## TASK TO COMPLETE
Your task is to repeat the listing exactly.
================
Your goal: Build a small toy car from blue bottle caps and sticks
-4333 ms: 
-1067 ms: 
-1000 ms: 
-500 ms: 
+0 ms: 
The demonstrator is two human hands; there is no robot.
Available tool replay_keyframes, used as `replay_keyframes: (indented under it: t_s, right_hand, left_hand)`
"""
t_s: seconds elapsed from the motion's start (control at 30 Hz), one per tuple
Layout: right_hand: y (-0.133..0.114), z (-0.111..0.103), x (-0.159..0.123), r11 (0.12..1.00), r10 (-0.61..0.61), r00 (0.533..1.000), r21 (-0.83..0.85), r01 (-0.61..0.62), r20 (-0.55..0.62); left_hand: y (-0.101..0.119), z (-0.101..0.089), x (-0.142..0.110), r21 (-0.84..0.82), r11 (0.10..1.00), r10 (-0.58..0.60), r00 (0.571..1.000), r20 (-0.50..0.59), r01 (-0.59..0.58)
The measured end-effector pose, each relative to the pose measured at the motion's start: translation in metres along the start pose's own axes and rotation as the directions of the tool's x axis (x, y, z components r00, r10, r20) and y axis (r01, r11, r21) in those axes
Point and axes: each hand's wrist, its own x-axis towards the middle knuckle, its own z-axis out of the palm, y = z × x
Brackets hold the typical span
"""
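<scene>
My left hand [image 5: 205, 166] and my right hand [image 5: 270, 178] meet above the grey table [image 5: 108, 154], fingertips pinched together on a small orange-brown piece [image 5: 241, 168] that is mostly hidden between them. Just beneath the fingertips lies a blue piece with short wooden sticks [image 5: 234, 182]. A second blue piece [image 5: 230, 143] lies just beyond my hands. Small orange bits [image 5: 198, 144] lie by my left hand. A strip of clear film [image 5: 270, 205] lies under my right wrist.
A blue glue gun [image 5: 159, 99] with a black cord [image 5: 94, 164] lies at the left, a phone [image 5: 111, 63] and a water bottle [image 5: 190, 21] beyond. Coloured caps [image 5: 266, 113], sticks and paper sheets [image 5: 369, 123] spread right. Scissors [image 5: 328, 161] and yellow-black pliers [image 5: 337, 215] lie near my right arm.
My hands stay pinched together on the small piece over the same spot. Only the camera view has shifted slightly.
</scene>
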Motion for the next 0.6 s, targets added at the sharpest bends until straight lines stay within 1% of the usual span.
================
## WRITTEN REPLY
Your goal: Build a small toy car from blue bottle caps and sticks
-4333 ms: 
-1067 ms: 
-1000 ms: 
-500 ms: 
+0 ms: 
The demonstrator is two human hands; there is no robot.
Available tool replay_keyframes, used as `replay_keyframes: (indented under it: t_s, right_hand, left_hand)`
"""
t_s: seconds elapsed from the motion's start (control at 30 Hz), one per tuple
Layout: right_hand: y (-0.133..0.114), z (-0.111..0.103), x (-0.159..0.123), r11 (0.12..1.00), r10 (-0.61..0.61), r00 (0.533..1.000), r21 (-0.83..0.85), r01 (-0.61..0.62), r20 (-0.55..0.62); left_hand: y (-0.101..0.119), z (-0.101..0.089), x (-0.142..0.110), r21 (-0.84..0.82), r11 (0.10..1.00), r10 (-0.58..0.60), r00 (0.571..1.000), r20 (-0.50..0.59), r01 (-0.59..0.58)
The measured end-effector pose, each relative to the pose measured at the motion's start: translation in metres along the start pose's own axes and rotation as the directions of the tool's x axis (x, y, z components r00, r10, r20) and y axis (r01, r11, r21) in those axes
Point and axes: each hand's wrist, its own x-axis towards the middle knuckle, its own z-axis out of the palm, y = z × x
Brackets hold the typical span
"""
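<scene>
My left hand [image 5: 205, 166] and my right hand [image 5: 270, 178] meet above the grey table [image 5: 108, 154], fingertips pinched together on a small orange-brown piece [image 5: 241, 168] that is mostly hidden between them. Just beneath the fingertips lies a blue piece with short wooden sticks [image 5: 234, 182]. A second blue piece [image 5: 230, 143] lies just beyond my hands. Small orange bits [image 5: 198, 144] lie by my left hand. A strip of clear film [image 5: 270, 205] lies under my right wrist.
A blue glue gun [image 5: 159, 99] with a black cord [image 5: 94, 164] lies at the left, a phone [image 5: 111, 63] and a water bottle [image 5: 190, 21] beyond. Coloured caps [image 5: 266, 113], sticks and paper sheets [image 5: 369, 123] spread right. Scissors [image 5: 328, 161] and yellow-black pliers [image 5: 337, 215] lie near my right arm.
My hands stay pinched together on the small piece over the same spot. Only the camera view has shifted slightly.
</scene>
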Motion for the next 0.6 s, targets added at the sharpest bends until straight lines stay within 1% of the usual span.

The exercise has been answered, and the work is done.